On the run from bounty hunters, Mando barely survives an attack on the Razor Crest and manages to limp to Tatooine with a damaged engine. He lands in Mos Eisley to get repairs from a local named Peli Motto (Amy Sedaris, providing the character a welcome quirkiness), who doubles as a babysitter for Baby Yoda. While in town, Mando wanders into the Mos Eisley cantina first made famous in a little movie called Star Wars, where ambitious young bounty hunter Toro Calican (Jake Cannavale) asks him to help capture the dangerous, wanted assassin Fennec Shand (Ming-Na Wen), which Toro can't do on his own. Shand would be a big enough prize to get the young man into the bounty hunter's guild (the very one that used to employ Mando and that now wants him dead). Naturally, they have this conversation in the same booth where Han first met Luke and Obi-Wan, and famously shot Greedo (first, last, or whatever).
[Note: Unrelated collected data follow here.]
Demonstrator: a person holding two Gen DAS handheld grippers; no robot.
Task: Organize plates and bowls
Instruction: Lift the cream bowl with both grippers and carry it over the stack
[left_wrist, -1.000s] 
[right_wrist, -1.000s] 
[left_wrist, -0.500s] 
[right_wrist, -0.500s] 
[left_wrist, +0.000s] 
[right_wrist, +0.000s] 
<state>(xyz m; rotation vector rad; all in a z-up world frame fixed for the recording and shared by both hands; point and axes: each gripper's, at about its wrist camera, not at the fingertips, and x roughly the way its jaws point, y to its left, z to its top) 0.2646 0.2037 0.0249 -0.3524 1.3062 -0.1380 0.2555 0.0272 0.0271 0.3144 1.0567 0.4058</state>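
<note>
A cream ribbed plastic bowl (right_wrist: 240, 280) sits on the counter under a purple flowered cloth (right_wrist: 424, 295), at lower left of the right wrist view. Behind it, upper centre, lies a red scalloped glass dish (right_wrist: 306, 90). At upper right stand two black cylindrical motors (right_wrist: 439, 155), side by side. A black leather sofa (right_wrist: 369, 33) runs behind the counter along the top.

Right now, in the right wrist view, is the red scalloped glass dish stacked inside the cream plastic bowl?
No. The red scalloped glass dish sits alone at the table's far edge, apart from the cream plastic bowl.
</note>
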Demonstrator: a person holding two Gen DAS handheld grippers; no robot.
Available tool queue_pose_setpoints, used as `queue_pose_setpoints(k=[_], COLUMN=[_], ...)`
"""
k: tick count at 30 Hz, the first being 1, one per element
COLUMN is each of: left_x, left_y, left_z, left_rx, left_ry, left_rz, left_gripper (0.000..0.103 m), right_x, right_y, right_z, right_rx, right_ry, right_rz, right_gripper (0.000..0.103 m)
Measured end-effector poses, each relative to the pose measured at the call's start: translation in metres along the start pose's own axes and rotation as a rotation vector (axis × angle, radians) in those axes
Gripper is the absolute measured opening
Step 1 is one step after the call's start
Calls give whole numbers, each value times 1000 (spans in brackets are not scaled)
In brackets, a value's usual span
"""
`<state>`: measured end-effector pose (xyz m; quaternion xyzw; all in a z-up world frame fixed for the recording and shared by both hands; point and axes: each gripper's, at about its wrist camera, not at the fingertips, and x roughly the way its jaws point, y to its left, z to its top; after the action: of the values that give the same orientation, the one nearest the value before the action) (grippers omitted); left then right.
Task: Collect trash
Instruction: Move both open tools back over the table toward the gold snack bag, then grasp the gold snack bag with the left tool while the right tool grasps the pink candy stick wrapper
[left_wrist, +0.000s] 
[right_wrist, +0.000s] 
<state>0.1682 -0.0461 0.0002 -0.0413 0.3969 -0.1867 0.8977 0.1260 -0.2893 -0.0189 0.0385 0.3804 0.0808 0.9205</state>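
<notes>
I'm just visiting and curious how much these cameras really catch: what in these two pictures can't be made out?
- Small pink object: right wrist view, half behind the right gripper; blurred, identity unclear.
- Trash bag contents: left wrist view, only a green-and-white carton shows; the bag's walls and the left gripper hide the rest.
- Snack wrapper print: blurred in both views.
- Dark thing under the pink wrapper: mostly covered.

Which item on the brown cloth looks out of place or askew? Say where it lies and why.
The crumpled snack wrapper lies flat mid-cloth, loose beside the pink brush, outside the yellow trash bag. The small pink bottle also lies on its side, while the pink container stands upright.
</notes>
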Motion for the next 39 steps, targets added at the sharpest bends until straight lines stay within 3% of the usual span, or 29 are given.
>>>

"The Gunslinger," despite taking us back to the most famous planet and cantina in the franchise, is for my money the weakest episode of The Mandalorian's first season. There just isn't enough "there" here. The plot is: Mando helps a young man capture his target, is betrayed when the young man is convinced by the target to instead make Mando his target, and so Mando defends himself and serves the young man his deadly comeuppance. It's a thin plot, but this is a series known for taking thin plots and then executing them with exciting detail and panache. And there's a certain amount of detail here that keeps this very watchable, as when Mando negotiates passage across the sand people's land using their sign language, or when Fennec turns the kid against Mando by convincing him he's a bigger prize than she is.
But Jake Cannavale as the hopelessly ambitious and in-over-his-head youngster is not interesting enough to drive the betrayal plot, and he's so clearly outmatched by Mando that there's minimal suspense in their final showdown. It's like watching a gazelle go up against a tiger, while the story pretends the gazelle might actually have a chance if it can take the tiger by surprise.
Also, considering Fennec Shand is played by a recognizable actor in Ming-Na Wen, having her go down in such a lackluster manner feels like wasted potential (although the last shot before the credits implies she may not be dead). "The Gunslinger" continues this series' modus operandi of deliberately keeping the stakes low, which I appreciate, but this episode just can't rise above its formula conventions.